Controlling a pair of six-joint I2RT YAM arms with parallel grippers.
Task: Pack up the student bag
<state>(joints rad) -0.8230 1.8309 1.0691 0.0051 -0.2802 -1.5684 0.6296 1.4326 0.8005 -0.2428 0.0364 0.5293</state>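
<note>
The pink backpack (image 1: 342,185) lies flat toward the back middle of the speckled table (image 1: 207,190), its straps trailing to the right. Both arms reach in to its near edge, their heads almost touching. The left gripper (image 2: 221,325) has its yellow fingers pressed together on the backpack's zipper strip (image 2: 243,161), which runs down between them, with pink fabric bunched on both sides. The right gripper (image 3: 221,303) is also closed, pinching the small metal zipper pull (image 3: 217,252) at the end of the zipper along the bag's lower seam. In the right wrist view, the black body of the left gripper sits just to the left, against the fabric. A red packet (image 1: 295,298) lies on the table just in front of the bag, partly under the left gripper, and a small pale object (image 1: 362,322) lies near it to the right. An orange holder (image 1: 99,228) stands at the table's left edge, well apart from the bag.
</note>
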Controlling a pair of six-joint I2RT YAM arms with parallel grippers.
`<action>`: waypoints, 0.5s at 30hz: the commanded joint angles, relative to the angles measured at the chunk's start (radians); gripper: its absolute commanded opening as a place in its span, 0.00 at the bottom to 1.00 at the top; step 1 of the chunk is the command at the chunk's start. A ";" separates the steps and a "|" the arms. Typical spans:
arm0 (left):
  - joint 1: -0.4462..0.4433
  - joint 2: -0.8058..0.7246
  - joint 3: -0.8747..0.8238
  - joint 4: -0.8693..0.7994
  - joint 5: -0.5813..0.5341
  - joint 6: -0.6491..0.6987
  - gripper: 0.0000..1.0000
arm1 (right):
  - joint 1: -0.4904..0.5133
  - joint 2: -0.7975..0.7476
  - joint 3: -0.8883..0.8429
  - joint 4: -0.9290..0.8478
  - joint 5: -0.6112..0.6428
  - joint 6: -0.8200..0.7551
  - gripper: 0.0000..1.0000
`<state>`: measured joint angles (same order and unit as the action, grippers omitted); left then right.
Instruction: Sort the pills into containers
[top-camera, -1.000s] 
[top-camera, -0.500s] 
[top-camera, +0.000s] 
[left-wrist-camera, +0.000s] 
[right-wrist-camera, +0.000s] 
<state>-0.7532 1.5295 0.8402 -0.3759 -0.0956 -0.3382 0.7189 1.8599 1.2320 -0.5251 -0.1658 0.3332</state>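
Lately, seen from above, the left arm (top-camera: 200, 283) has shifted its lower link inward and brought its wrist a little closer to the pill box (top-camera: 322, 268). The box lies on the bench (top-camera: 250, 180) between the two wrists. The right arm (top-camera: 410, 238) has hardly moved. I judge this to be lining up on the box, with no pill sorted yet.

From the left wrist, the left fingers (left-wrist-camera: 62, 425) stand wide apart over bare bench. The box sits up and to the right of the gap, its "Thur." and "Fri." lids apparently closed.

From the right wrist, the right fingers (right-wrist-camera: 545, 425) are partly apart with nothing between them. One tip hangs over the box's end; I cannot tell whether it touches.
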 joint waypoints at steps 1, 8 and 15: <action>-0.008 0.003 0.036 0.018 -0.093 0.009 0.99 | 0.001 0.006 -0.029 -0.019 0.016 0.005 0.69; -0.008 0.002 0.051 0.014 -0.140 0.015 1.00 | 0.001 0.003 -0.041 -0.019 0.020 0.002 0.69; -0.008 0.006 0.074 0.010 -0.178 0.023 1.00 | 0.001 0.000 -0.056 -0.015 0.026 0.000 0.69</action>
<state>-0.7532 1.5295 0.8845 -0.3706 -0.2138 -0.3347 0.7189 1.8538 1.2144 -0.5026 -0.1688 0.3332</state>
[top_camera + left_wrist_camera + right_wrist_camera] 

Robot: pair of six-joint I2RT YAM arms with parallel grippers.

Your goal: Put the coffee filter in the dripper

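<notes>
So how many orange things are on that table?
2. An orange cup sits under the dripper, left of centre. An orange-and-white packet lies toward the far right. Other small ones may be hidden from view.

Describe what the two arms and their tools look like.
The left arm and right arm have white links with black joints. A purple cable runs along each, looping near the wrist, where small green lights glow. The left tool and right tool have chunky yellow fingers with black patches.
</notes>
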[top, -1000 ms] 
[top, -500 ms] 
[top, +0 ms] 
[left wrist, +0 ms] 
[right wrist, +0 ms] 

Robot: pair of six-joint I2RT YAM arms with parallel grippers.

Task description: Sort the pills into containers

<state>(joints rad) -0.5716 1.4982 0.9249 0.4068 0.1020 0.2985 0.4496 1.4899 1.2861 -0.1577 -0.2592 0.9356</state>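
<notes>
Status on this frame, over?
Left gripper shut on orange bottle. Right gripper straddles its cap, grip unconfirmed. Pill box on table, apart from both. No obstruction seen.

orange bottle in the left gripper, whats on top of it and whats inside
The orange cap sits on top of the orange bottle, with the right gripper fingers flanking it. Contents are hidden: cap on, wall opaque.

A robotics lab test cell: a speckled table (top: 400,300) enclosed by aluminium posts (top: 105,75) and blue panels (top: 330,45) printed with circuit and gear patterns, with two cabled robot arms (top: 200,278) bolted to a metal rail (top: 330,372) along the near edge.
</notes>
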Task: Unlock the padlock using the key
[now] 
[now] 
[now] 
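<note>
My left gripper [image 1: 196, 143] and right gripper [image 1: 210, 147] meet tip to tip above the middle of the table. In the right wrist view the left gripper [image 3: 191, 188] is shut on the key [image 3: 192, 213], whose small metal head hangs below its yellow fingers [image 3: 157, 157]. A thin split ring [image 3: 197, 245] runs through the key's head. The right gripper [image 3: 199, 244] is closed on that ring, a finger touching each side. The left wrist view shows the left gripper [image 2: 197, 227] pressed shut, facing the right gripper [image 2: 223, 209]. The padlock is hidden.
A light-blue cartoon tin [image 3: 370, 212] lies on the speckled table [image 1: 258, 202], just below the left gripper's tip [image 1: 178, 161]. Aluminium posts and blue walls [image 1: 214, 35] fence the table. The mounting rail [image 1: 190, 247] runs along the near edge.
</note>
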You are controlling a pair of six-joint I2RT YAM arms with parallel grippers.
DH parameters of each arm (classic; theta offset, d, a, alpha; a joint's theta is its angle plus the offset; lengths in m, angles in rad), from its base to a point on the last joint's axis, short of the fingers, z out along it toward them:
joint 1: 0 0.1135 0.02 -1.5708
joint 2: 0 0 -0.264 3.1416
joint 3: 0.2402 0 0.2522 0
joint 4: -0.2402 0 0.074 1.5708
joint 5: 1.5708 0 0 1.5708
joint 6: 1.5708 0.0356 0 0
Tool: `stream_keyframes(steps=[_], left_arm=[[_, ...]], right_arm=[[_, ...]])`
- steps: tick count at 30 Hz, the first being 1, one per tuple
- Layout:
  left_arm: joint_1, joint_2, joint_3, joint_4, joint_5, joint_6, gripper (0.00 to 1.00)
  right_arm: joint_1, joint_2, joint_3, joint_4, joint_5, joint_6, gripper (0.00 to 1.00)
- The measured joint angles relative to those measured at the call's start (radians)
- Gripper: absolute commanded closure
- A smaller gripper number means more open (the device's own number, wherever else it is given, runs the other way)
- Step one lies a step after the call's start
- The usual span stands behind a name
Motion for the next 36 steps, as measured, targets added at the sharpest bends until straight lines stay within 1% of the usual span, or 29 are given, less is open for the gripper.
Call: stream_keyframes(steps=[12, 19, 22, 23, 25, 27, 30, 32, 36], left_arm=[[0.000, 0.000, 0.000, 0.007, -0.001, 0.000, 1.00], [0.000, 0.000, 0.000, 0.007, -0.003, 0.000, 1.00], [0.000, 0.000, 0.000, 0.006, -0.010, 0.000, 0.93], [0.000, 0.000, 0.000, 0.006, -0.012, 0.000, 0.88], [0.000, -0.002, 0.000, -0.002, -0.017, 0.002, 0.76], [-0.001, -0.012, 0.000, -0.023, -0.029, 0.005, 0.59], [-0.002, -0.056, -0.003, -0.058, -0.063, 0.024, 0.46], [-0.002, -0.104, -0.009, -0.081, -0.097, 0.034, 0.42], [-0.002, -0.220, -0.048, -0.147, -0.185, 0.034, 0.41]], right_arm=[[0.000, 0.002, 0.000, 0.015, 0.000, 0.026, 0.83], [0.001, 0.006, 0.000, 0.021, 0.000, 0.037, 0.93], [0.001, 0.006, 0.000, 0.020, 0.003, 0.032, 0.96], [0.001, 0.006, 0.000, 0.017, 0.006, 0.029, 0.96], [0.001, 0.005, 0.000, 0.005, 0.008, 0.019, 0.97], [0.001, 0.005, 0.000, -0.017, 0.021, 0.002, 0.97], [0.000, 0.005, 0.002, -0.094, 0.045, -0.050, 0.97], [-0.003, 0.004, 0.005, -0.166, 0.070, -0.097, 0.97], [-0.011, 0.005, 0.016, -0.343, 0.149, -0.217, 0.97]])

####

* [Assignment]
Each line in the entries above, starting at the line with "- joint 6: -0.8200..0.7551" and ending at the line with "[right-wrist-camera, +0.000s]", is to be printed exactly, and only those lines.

* [Solution to this task]
  - joint 6: -0.8200..0.7551
  - gripper: 0.0000..1.0000
`<state>`: measured joint angles (same order and unit as the action, grippers omitted); left then right.
Instruction: Sort the pills into containers
[top-camera, -1.000s] 
[top-camera, -0.500s] 
[top-camera, +0.000s] 
[left-wrist-camera, +0.000s] 
[right-wrist-camera, +0.000s] 

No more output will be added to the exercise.